Another polio worker killed: Will we ever kick the disease?
Religious beliefs, misconceptions, myths and concerns about foreign intervention lead to suspension of polio campaigns
Despite some gains, the fight against polio is facing mammoth challenges in the form of refusals by parents to vaccinate their children and the ban imposed by militant groups on polio vaccination campaigns.
Sharafata, a female polio worker was killed in Peshawar yesterday, after she and her team were shot at by two gunmen on a motorcycle. Her team member Sumbal is in a critical condition.
The Afghan Taliban recently announced that they would support polio vaccinations, but warned foreigners not to participate in the campaigns.
The insurgents said they supported all programmes “which work for the healthcare of the helpless people of our country”.

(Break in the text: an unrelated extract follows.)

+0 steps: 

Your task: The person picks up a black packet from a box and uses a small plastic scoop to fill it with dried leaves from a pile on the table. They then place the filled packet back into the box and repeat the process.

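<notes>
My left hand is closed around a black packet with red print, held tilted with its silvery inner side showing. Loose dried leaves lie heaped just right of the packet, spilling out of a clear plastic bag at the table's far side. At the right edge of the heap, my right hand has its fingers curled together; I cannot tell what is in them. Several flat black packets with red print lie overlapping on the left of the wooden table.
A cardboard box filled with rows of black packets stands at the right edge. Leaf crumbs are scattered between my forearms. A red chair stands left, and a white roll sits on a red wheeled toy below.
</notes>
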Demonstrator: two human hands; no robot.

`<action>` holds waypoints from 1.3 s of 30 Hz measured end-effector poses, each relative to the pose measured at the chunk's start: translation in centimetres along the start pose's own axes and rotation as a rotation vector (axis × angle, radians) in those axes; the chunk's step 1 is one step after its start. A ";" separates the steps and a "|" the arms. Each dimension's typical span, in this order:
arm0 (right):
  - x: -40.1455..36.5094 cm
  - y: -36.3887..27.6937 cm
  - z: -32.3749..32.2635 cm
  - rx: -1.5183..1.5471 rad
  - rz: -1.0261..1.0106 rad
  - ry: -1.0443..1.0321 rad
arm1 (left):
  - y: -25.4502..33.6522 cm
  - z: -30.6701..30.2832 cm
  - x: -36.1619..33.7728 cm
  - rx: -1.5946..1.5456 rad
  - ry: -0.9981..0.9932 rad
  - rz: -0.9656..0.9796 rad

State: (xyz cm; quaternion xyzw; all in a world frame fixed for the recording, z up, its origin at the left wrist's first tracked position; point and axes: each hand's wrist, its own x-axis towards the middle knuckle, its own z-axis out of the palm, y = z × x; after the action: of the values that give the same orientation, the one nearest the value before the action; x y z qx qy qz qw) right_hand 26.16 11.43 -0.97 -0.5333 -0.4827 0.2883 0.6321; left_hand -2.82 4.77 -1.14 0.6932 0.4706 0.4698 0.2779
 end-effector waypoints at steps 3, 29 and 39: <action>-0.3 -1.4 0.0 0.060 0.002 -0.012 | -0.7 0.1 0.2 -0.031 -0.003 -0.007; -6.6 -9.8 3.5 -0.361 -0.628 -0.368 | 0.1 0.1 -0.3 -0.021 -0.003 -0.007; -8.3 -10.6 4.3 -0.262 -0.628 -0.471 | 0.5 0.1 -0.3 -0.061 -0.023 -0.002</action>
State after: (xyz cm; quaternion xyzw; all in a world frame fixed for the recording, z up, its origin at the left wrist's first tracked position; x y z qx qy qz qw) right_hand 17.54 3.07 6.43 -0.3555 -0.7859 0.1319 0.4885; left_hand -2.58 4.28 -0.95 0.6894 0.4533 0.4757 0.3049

This is a positive development as far as working towards polio eradication in Afghanistan is concerned, which is one of the countries alongside Pakistan and Nigeria where polio is endemic.
The Pakistani Taliban are, however, mum over the conditional offer made by their counterparts in Kabul. Therefore, polio campaigns in their strongholds remain suspended. Polio workers could not reach over 260,000 children living in North and South Waziristan agencies due to the ban on polio vaccinations by the Tehreek-e-Taliban Pakistan (TTP).
All the children in this area remain at risk. This number is in addition to 1.7 million children, who have been left unvaccinated due to security concerns and other issues, in areas including Kotli, Naseerabad, Khuzdar, Lasbela, Washuk, FR Peshawar, Khyber Agency, Diamer, Charsadda, Lakki Marwat, as well as certain areas of Karachi.
Religious beliefs, misconceptions, myths and concerns about foreign intervention, in the wake of Dr Shakeel Afridi’s arrest from Abbottabad for allegedly running a fake vaccination campaign, pose the biggest challenges.
The role of social mobilisation network, COMNet, which operates in major high-risk districts of Pakistan and works on the model adopted in several developing countries has been critical. But it needs to expand its operations to all districts as the polio endgame nears.
Since January 2012, when over 58,000 refusals were reported, Pakistan has come a long way in its fight against polio. In October the same year, the number of refusals reported almost halved to over 30,000.
To become completely free of polio by 2015, Pakistan needs to bring its house in order and reach those nearly two million children who have been left unvaccinated.